Well, this is what I want you to do.
Take a mental picture of the person on your left and on your right.
So I'm kind of looking around, left and right.
He goes, in fact, if you have someone in front of you and behind, you do the same thing with them.
So I'm looking at these four different guys, and he goes, chances are, if you're still standing here for graduation day, that means that those guys you just looked at, odds-wise, they didn't make it.
Do you really think you're the one in that group?
And that was a real eye-opener for me, because I'm looking around this room, and I'm looking at guys that say the same thing I say.
I'll die before I quit, and they say it the same way I say it.
So I'm thinking, where are these guys that are going to quit going to come from?
Like, it's not going to be me.
But then the question in my head was, like, how far down this rabbit hole do we have to go before guys start to start falling off?
Because we already went through some pre-SEAL training together where the instructors put us through, you know, some beat downs.
And we've suffered together.
And I don't see any quit in any of these guys.

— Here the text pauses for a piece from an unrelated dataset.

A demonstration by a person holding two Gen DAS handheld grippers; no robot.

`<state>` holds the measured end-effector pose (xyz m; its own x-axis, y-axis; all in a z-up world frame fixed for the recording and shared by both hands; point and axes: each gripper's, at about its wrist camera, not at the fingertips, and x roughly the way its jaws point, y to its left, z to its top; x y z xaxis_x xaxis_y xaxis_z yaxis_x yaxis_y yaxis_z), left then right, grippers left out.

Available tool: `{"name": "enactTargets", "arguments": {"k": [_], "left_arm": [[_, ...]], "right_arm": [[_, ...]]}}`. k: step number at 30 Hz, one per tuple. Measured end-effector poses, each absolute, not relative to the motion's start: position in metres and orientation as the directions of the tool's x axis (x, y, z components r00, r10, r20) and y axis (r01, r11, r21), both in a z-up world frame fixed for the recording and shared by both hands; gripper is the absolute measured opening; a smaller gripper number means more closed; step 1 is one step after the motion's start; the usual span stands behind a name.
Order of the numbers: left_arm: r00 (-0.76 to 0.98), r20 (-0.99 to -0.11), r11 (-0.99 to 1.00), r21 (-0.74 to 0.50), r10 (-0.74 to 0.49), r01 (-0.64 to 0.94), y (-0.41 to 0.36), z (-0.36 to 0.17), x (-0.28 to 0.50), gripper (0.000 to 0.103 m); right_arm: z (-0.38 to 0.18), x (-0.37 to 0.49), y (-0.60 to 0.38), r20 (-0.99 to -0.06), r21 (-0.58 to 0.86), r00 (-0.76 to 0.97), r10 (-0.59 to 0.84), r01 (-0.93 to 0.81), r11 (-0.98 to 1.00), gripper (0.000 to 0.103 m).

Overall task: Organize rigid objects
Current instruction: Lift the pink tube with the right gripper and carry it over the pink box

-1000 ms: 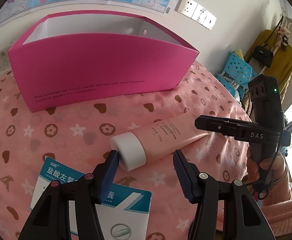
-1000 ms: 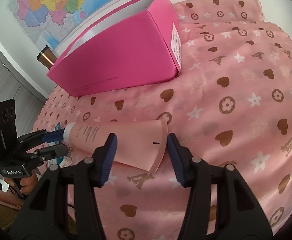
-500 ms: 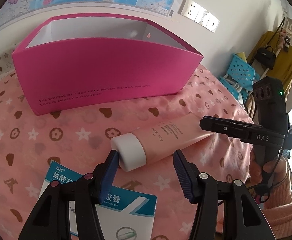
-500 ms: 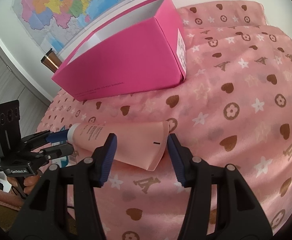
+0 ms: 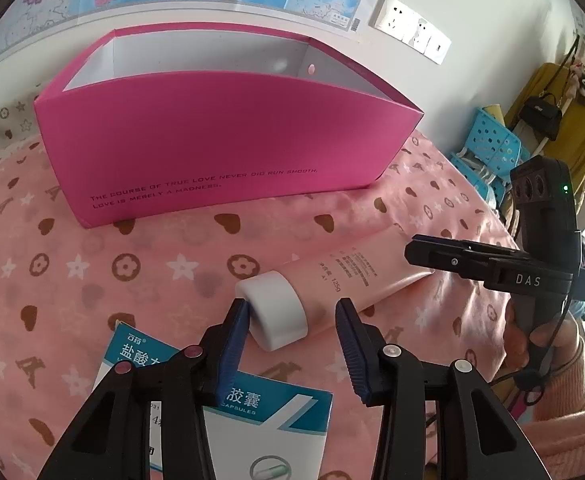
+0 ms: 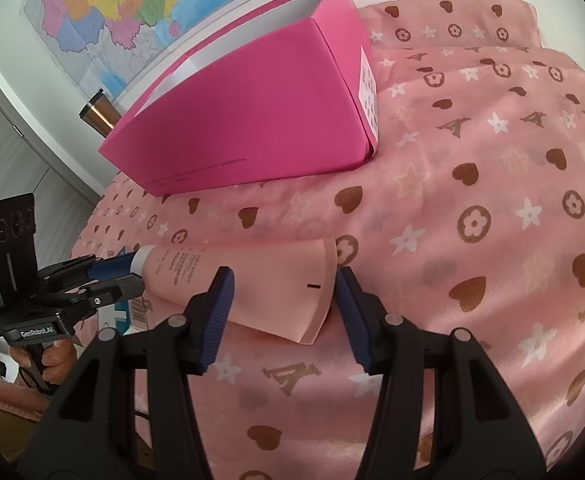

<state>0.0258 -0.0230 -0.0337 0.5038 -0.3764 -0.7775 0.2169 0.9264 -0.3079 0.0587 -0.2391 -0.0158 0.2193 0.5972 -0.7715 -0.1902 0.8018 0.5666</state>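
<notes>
- The tube (image 5: 332,284) lies on the bedspread (image 5: 152,264) in front of the pink box (image 5: 220,136), cap toward the left gripper (image 5: 292,336).
- Risk, as I judge it: gripped at both ends, the soft tube may buckle or slip if the hands lift unevenly.
- Left jaws have just been closing around the cap (image 5: 276,312); one pad touches, the other stands clear.
- Right gripper (image 6: 282,312) straddles the crimped end, jaws part open, not visibly pressing.
</notes>
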Motion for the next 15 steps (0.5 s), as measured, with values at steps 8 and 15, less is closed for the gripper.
{"name": "enactTargets", "arguments": {"k": [8, 15], "left_arm": [[0.522, -0.764, 0.925, -0.304, -0.38, 0.228, -0.025, -0.025, 0.022, 0.045], [0.562, -0.736, 0.925, -0.287, -0.379, 0.249, -0.028, -0.008, 0.023, 0.046]], "right_arm": [[-0.009, 0.058, -0.24, -0.767, 0.561, 0.243, 0.593, -0.193, 0.805, 0.055], [0.005, 0.062, -0.242, -0.757, 0.552, 0.276, 0.592, -0.214, 0.806, 0.055]]}}
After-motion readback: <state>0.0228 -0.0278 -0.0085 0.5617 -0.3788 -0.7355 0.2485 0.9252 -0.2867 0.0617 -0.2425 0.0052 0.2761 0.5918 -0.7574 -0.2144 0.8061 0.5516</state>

So looking around the room, realizing...
The majority of the room has got to go.
I gotta find some low-hanging fruit.
Like, who are these guys that are going to quit?
And as I'm scanning the room, my eyes...
Follow on this one guy named Barth.
And Barth was not one of the guys that's going to quit.
But he got my attention because I thought of him as someone that's definitely going to make it.
Because he was in a league of his own.
When we're in a competition of strength or speed and in SEAL training, the runs, the swims, Barth was always so far ahead of everybody else.
There's never a question over who's going to get first place.
We all know who's getting first place.
It's Barth.
The question is who's grabbing second place.
So as I'm looking at him, I go, alright, there's one of the guys that's going to make it.
And then I'm kind of hitting myself on the head.
Like, what am I doing?
I'm not supposed to find other guys that I think will make it.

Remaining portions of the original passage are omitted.